Since we know now that God never wanted sacrifice, I think we can confidently say that this was man’s law, made by men who mistakenly thought that God wanted sacrifice.

God entered our religious system to meet us where we were. God does not require anything in order to forgive. In fact, as soon as you bring a transaction of any sort into the picture, it is not forgiveness anymore. It is a payoff.

One other thing that my religious readers will bring up is a verse from the NASB since that is what I have been primarily using in this essay:

“Beloved, let us love one another, for love is from God; and everyone who loves is born of God and knows God.

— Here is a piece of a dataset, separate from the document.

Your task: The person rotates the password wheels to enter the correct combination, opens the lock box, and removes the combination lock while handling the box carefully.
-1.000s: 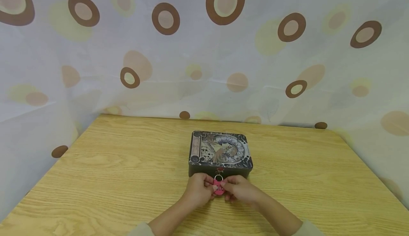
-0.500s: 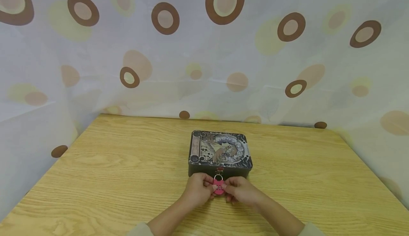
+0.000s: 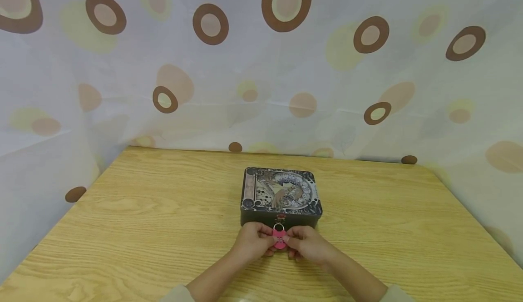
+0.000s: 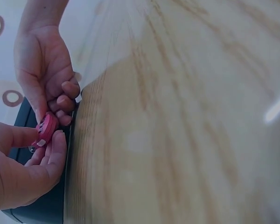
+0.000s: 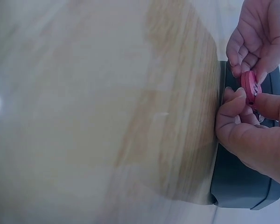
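Note:
A pink combination padlock (image 3: 279,239) hangs by its silver shackle (image 3: 279,226) from the front latch (image 3: 281,217) of a dark box (image 3: 282,193) with an ornate printed lid. My left hand (image 3: 254,243) pinches the padlock's left side between thumb and fingers. From the right, my right hand (image 3: 309,245) pinches the other side, its thumb on the face by the number dials. Both wrist views show the pink padlock (image 4: 46,128) between the two hands, in front of the box's dark side (image 5: 240,179). The digits are too small to read.
The box stands on a wood-grain table (image 3: 163,202), its lid down. Behind and at both sides hangs a pale curtain (image 3: 245,75) with brown and yellow circles.
My right thumb and fingers have shifted slightly down along the padlock, showing more of its upper right face. The left hand and the box hold nearly still.

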A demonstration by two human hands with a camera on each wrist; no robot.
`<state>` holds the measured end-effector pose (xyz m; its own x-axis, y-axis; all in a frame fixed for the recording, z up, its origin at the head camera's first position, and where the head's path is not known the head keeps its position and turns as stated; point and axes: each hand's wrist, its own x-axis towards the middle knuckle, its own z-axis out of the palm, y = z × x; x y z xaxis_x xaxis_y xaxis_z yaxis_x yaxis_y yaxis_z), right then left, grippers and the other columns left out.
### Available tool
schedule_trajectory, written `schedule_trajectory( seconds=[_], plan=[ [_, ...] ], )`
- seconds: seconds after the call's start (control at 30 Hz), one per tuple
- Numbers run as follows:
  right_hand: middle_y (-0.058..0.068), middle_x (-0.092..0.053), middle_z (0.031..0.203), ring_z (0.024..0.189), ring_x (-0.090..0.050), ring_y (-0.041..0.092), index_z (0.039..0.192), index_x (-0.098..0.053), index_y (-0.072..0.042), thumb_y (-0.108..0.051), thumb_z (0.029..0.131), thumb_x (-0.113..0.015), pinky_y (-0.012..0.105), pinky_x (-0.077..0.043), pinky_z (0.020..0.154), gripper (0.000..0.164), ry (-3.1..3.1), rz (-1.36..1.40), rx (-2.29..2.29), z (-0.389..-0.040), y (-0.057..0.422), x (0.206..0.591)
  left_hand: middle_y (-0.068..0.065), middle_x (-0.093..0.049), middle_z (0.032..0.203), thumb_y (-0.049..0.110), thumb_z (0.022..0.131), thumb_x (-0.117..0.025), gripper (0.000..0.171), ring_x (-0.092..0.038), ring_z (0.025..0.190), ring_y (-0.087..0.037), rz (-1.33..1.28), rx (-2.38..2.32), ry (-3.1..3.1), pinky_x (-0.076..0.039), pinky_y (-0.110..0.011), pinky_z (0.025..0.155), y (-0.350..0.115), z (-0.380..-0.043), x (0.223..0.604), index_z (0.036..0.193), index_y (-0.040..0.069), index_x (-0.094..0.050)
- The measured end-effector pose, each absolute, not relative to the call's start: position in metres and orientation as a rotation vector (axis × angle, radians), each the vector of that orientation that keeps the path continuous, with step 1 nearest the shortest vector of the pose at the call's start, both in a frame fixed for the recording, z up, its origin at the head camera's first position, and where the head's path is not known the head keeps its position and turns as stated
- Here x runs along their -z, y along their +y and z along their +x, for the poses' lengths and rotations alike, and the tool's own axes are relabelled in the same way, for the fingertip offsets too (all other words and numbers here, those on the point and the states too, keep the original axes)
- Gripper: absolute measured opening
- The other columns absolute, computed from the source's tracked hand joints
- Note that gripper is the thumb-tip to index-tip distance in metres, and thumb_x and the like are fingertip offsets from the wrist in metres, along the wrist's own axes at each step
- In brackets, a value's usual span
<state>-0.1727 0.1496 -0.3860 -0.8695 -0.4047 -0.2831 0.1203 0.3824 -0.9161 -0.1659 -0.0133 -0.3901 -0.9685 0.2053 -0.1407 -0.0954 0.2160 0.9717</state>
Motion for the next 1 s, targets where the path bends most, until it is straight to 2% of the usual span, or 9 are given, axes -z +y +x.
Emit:
schedule_trajectory(
  seconds=[0.13,0.6,1.0],
  plan=[
    [-0.002,-0.051,0.063,0.059,-0.048,0.008,0.095,-0.053,0.012,-0.008,0.094,-0.047,0.019,-0.041,0.051,0.02,2.183,-0.25,1.509,-0.1724,0.1493,0.3861,-0.021,-0.068,0.078,-0.004,0.081,-0.061,0.015,-0.065,0.062,-0.017,0.103,-1.832,2.236,-0.057,-0.028,0.056,-0.0134,-0.166,0.3906,0.092,-0.014,-0.059],
    [-0.002,-0.05,0.063,0.06,-0.048,0.008,0.093,-0.053,0.011,-0.007,0.093,-0.048,0.018,-0.04,0.051,0.019,2.192,-0.239,1.519,-0.1718,0.1492,0.3866,-0.016,-0.063,0.081,-0.006,0.079,-0.063,0.023,-0.062,0.068,-0.014,0.108,-1.87,2.18,-0.058,-0.03,0.062,-0.0126,-0.1679,0.3949,0.099,-0.015,-0.057],
    [-0.001,-0.05,0.064,0.061,-0.048,0.009,0.094,-0.054,0.009,-0.008,0.093,-0.048,0.019,-0.041,0.052,0.018,2.205,-0.214,1.503,-0.1719,0.1498,0.388,-0.014,-0.062,0.079,-0.008,0.079,-0.062,0.022,-0.058,0.065,-0.012,0.095,-1.881,2.188,-0.058,-0.03,0.062,-0.0112,-0.1666,0.3943,0.099,-0.014,-0.057]
  ],
)
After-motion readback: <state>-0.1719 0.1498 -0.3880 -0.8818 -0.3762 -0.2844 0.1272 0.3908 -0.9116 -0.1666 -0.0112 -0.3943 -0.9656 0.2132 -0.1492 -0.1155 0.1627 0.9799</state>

The one who does not love does not know God, for God is love. By this the love of God was manifested in us, that God has sent His only begotten Son into the world so that we might live through Him. In this is love, not that we loved God, but that He loved us and sent His Son to be the propitiation for our sins. Beloved, if God so loved us, we also ought to love one another.” (1 John 4:7-11 NASB)

Yes, even the NASB has some sloppy translation, and the usage of the word “propitiation” is a perfect example of this. The NRSV correctly translates this as “atonement”. Why is this important? The word, “propitiation” carries the meaning of “being appeased”, which necessitates a transaction, which is then no longer forgiveness.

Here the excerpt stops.